> [EXERCISE REQUIREMENTS] Going through the data below, copy out each line where the word "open" shows up.

++++++

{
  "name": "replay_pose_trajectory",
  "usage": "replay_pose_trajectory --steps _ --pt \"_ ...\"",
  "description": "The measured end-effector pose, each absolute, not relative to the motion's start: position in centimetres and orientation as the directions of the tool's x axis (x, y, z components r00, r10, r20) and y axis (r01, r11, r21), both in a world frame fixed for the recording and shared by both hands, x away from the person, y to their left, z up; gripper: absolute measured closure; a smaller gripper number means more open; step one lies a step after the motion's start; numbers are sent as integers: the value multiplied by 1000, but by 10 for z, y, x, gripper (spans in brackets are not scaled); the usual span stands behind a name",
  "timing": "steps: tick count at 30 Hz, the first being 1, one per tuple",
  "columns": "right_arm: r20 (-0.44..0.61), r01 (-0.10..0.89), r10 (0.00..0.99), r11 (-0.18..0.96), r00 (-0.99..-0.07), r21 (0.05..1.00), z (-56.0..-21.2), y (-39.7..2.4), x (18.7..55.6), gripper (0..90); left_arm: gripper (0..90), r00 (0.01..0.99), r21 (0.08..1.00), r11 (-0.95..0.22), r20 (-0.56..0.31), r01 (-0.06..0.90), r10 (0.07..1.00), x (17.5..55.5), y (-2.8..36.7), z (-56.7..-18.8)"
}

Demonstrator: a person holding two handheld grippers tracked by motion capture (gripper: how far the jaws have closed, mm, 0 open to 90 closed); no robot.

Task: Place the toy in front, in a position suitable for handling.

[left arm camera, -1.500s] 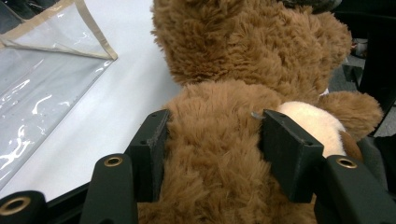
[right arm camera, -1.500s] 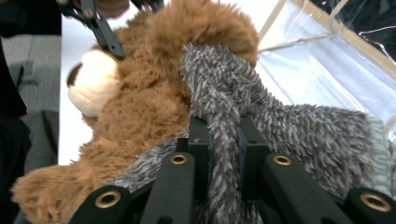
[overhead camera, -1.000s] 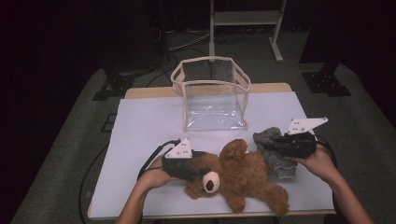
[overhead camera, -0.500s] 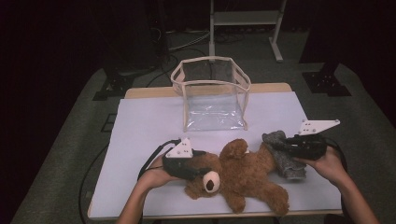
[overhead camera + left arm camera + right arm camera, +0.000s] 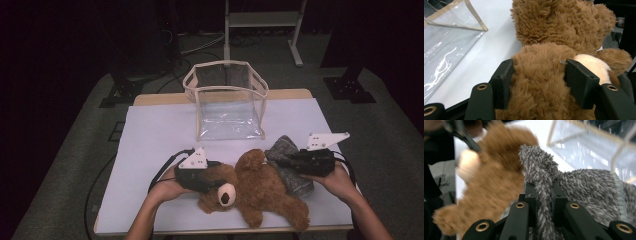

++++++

> [SOLUTION FOR THIS PROBLEM]
  "description": "The measured end-effector pose, each absolute, not relative to the motion's start: position in centimetres and orientation as the directions of the tool's x axis (x, y, z components r00, r10, r20) and y axis (r01, r11, r21), both in a world frame fixed for the recording and shared by both hands, x away from the person, y to their left, z up; gripper: absolute measured closure; a smaller gripper number means more open; step one lies a step after the motion's start; numbers are sent as integers: the value multiplied by 1000, but by 10 for z, y, x, gripper (spans in brackets are not scaled); the usual span stands behind a name",
Demonstrator: a person holding two handheld grippers tracked by motion capture (gripper: how far the jaws have closed, mm, 0 open to 90 closed); no robot.

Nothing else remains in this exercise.